The Sunday Mail
Are struggling companies worth the hassle of being rescued?
For one thing, they are struggling for a reason.
It is that reason that the answer to that question lies.
Sometimes, companies fail because of poor management.
Management typically includes planning, organising, controlling, directing and communicating.
These significantly contribute to the success or failure of a company.
In this case, there might be need for business rescue of a failing firm as new or efficient management can be expected to revive the fortunes of the entity.
In other scenarios, companies fail because the fundamentals are all wrong.
A business might have been started in an industry that is not, or is no longer profitable.
Or there just might be a complete failure to understand its market(s) and its customers.
When a business’ foundation is all wrong, sometimes it’s best to simply let it die.
This brings into question the role of judicial management in Zimbabwe.
According to the Companies Act (Chapter 24.03) (300) (a), a company, its directors or creditors can make an application for a provisional judicial management order to the High court.
The court may, if it is satisfied that the company is or will be unable to pay its debts, issue the order.
But, the court must be satisfied that if the order is made it will lead to the survival of the company as a whole or part of its undertaking as a going concern, the approval under the Companies Act of scheme of arrangement between the company and any such persons as are mentioned in the Act, and the better realisation of the company’s assets than if the company was to be wound up.
The requirements of the creditors are also taken into cognisance by the court in coming up with the judicial management order.
Some of the important processes that a judicial manager does include seeking out investors, downsizing human capital, selling major assets and negotiating with the debtors to defer payments while the company recovers.
But sometimes things don’t go according to plan.
Should every struggling business be brought under judicial management?
A broad analysis of Zimbabwean companies that have been categorised as ‘struggling’ over the years have shown that they tend to have a high gearing ratio; that is, they have a high proportion of debt to equity, placing their going concern status in jeopardy.

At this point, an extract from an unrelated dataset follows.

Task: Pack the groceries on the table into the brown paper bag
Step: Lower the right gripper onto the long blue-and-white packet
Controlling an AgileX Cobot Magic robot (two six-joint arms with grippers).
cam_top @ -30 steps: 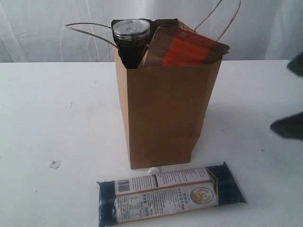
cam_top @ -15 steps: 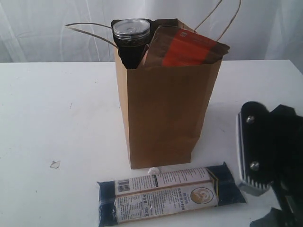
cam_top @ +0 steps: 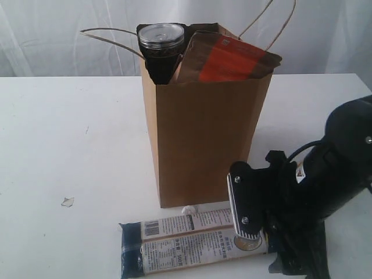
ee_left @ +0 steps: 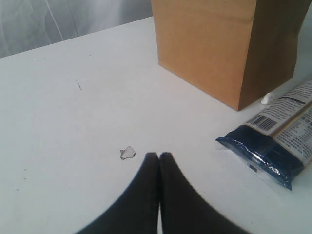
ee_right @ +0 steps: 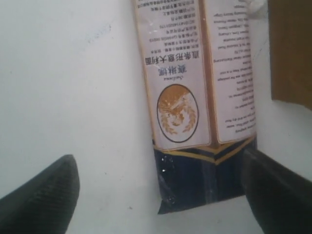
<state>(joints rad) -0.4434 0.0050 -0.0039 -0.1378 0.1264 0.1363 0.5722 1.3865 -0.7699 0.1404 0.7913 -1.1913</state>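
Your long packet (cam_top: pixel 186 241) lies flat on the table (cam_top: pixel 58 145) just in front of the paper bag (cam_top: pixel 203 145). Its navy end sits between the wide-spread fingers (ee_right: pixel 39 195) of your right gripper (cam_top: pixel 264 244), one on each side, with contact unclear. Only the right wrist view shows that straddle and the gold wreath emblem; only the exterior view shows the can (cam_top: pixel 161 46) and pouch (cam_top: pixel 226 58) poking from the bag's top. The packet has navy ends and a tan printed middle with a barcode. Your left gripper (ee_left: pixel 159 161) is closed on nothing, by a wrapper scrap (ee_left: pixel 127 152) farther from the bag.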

Financial experts typically contend that a gearing ratio above 50 percent should be taken as highly levered or geared, thus the company would be at greater financial risk if profits are low.
What has also contributed to local firms’ increased susceptibility to loan defaults and eventual bankruptcy is the high cost of borrowing.

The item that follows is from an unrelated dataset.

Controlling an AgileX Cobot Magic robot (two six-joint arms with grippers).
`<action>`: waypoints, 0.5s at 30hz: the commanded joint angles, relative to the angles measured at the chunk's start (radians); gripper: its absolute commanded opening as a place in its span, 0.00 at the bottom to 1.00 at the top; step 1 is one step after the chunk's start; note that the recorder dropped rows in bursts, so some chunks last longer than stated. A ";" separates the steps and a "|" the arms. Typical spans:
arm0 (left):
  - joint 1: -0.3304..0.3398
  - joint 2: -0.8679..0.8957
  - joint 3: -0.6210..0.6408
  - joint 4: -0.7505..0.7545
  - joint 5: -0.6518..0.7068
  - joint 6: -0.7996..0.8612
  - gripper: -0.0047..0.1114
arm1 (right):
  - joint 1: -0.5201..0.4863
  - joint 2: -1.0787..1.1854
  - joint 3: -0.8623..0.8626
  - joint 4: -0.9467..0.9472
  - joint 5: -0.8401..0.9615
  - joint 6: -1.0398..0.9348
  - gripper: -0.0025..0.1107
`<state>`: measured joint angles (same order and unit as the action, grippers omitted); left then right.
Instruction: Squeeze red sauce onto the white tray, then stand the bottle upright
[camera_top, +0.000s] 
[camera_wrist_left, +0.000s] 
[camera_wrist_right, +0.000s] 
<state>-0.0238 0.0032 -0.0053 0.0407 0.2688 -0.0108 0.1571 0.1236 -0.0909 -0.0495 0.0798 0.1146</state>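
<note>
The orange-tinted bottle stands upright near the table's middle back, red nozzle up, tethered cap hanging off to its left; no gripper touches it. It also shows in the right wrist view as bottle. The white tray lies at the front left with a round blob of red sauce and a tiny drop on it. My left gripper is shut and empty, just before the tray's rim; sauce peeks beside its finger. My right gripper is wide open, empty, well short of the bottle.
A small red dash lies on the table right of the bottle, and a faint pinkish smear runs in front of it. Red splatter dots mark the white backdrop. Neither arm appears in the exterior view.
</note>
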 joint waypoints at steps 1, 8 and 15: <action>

It is, therefore, common that the key role of most judicial managers is to deal with high levels of indebtedness.
A case in point: Last week, milling and timber manufacturing company Border Timbers said it will remain under judicial management “for the foreseeable future” as a longstanding legal dispute remains outstanding.
The company was placed under provisional judicial management in January 2015 and went into final judicial management in April 2016 after failing to service debts to several financial institutions.

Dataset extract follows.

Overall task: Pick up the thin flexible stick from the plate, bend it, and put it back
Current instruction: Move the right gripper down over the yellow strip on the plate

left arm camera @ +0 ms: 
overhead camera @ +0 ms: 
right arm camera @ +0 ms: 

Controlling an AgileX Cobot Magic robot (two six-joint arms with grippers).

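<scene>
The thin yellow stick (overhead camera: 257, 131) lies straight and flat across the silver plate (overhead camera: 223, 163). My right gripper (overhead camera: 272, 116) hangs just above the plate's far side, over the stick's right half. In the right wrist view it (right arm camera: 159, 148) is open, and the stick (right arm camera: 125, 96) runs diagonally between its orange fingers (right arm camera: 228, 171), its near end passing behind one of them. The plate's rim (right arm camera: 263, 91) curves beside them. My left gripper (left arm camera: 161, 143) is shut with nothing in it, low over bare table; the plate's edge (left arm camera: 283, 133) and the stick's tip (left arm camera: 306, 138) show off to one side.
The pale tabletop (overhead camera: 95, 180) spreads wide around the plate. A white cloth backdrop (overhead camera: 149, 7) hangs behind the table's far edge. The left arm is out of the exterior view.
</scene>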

Border Timbers’ exit from judicial management was expected this year, but mainly depended on the settlement of an ongoing dispute with creditors over US$25 million awarded to the company by the International Centre for Settlement of Investment Disputes (ICSID).
Without the settlement of this debt, the company’s position remains precarious.
Extended judicial management comes at the cost of the company itself insofar as judicial management fees are ordinarily paid by the company (although they are regulated by the State).
According to the Companies Act (Chapter 24:03), Section 308 (1), the remuneration of the judicial manager must be ‘reasonable’.
However, the financial position of the struggling firm is often not considered in determining the remuneration fee, and a nightmare scenario is when the judicial manager still has to be paid even if there are no results to show for it.
In cases of ‘public entities’ such as Air Zimbabwe, the cost burden goes to Government and, ultimately, the taxpayers.
There are also concerns about the cost of judicial management with regards to how the judicial management fees tend to be given priority over some creditors.
However, when successful, there are various benefits that are derived from the success of judicial management.
A key advantage for the revival of struggling company’s fortunes are the retention of jobs, while pre-judicial management debts are paid first before the cancellation of a judicial management order as a benefit of the judicial management order.
The creditors can get their full payment.
In 2018, Zimbabwe’s largest ferrochrome miner, ZIMASCO, came out of judicial management (presided over by Grant Thornton’s Reggie Saruchera) after almost two years after posting a $45 million profit from a turnover of $158 million during the period that it was under care.
Therefore, in a case where the process is successful and the company is rescued from the jaws of debt, workers and shareholders stand to benefit.
But in cases where the company collapses, the judicial manager still smiles all the way to the bank while other parties count their loses.